Lexmark has a razors/razorblade model, making money off of supplies instead of printers. Interested in finding different ways to restrict sources of cartridges for remanufacturers. Following patent exhaustion cases, Lexmark adopted “prebate”—advance discount on price, with a label with an alleged patent license/restriction saying that Lexmark could remanufacture it. Lexmark adopted a technology—a chip with software that talked to printer—so that as the cartridge was used, the printer wrote data onto the chip. If remanufactured cartridge showed up with chip, printer would stop working. Static Control’s chips mimicked Lexmark’s, allowing remanufactured cartridges to work.
Initial lawsuit: copyright infringement/DMCA violations. Preliminary injunction against Static Control was reversed in 2004. Also patent issues. Static Control counterclaimed for state and federal false advertising/antitrust claims. Static Control didn’t have antitrust standing federally, per 6th Cir.
Rebecca Tushnet - Georgetown University Law Center, representing amicus curiae, Law Professors
Why should people who are primarily interested in TM care? Because the statutory language is the same/hard to distinguish. Historical note: “unfair competition requires competition” and its disappearance from the case law in trademark. Does trademark have a fundamentally different basis than false advertising law? The statutory text is virtually identical, especially as to the relevant concepts. Lurking issues: “commercial advertising or promotion” and its relationship to the standing arguments here.
Marc A. Goldman - Jenner & Block LLP, representing amicus curiae American Intellectual Property Law Association
AIPLA participates in almost every SCt IP case. Supported a relatively broad test, given a membership that runs the gamut of positions. Similar to Law Professors: congressional intent should be the key for assessing standing. Existing tests are somewhat divorced from that. Language is very broad in the Lanham Act. Don’t depart without really good reason. At least congressional purpose. Categorical test can’t explain prohibition on false association claims. AGC sometimes doesn’t even protect direct competitors. Given that, it’s the wrong test, especially the factors that look to speculativeness/duplicative potential for damages; antitrust is a very different kind of law. Lanham Act provides injunctive relief, not just damages; factors aimed at damages therefore don’t make sense.
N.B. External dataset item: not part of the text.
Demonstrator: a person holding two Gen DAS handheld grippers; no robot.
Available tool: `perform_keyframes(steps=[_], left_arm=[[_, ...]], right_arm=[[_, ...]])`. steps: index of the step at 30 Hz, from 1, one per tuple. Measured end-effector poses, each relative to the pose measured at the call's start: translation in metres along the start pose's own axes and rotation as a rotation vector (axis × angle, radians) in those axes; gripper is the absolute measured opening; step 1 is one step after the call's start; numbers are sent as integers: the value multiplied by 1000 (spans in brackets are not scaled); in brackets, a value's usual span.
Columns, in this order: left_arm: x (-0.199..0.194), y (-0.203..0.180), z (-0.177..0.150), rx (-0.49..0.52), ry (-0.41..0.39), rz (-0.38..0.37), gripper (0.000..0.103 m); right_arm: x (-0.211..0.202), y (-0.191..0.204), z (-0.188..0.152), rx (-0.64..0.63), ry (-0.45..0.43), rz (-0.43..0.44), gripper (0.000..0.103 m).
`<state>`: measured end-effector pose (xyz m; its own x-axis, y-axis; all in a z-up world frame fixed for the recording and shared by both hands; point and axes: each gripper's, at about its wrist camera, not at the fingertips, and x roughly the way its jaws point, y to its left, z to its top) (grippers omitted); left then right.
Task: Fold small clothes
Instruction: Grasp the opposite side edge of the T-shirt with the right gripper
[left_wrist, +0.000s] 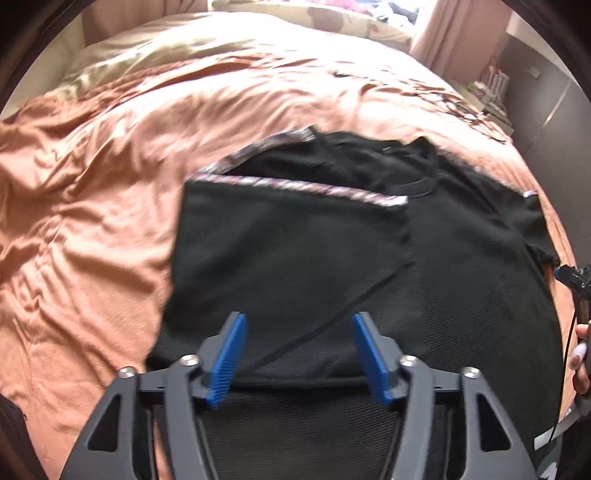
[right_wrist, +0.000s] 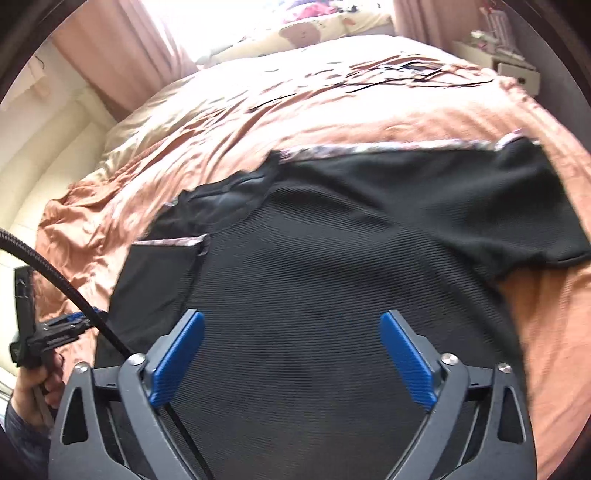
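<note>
- Left wrist view: the left gripper (left_wrist: 298, 325) hangs over a black T-shirt (left_wrist: 461, 280) spread on a bed covered by a wrinkled orange bedspread (left_wrist: 92, 192). Its blue pads (left_wrist: 229, 358) stand apart with nothing pinched between them — only the dark cloth shows below. The shirt's left sleeve (left_wrist: 288, 240) lies folded inward over the body, its patterned pinkish trim (left_wrist: 295, 184) running across the fold. At the right edge, part of the right gripper (left_wrist: 576, 280) and a hand (left_wrist: 581, 362) come into view.
- Right wrist view: the right gripper (right_wrist: 291, 347) is spread wide above the ribbed middle of the T-shirt (right_wrist: 332, 258), its pads clear of the fabric. The right sleeve (right_wrist: 517, 199) lies flat and extended toward the right on the bedspread (right_wrist: 258, 122), trim along its upper edge. The folded sleeve (right_wrist: 159, 280) sits at the left — beside it the left gripper (right_wrist: 70, 328) shows, held by a hand (right_wrist: 37, 391), with a black braided cable (right_wrist: 66, 284) crossing in front.
</note>
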<state>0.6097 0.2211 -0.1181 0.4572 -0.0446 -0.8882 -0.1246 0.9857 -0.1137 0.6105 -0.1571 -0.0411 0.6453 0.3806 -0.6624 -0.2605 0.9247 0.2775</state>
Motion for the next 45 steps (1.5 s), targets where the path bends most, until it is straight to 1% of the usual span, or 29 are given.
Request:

Antitrust is generally designed to protect consumers, while Lanham Act is also designed to protect competitors—antitrust is happy if someone sues, but Lanham Act specifically protects competitors who should get to sue.
Mary Massaron Ross - Immediate Past President of DRI - The Voice of the Defense Bar, representing amicus curiae, DRI
DRI has 22,000 members, representing businesses/individuals in civil litigation. Experience of lawyers in trenches. Practical approach. Categorical test: most restrictive. We believe a rule-like test is better in practice. Easier to apply and outcome is more predictable and avoids ideological divergence. (RT: 9th Circuit experience doesn’t really bear that out.) Protects against unfair competition. Narrower standing is good for federalism concerns. Leave areas of state tort law unsubsumed into federal statutory scheme, which is a good thing. Overenforcement of Lanham Act chills information available in the marketplace. Reasonable interest isn’t enough for predictability.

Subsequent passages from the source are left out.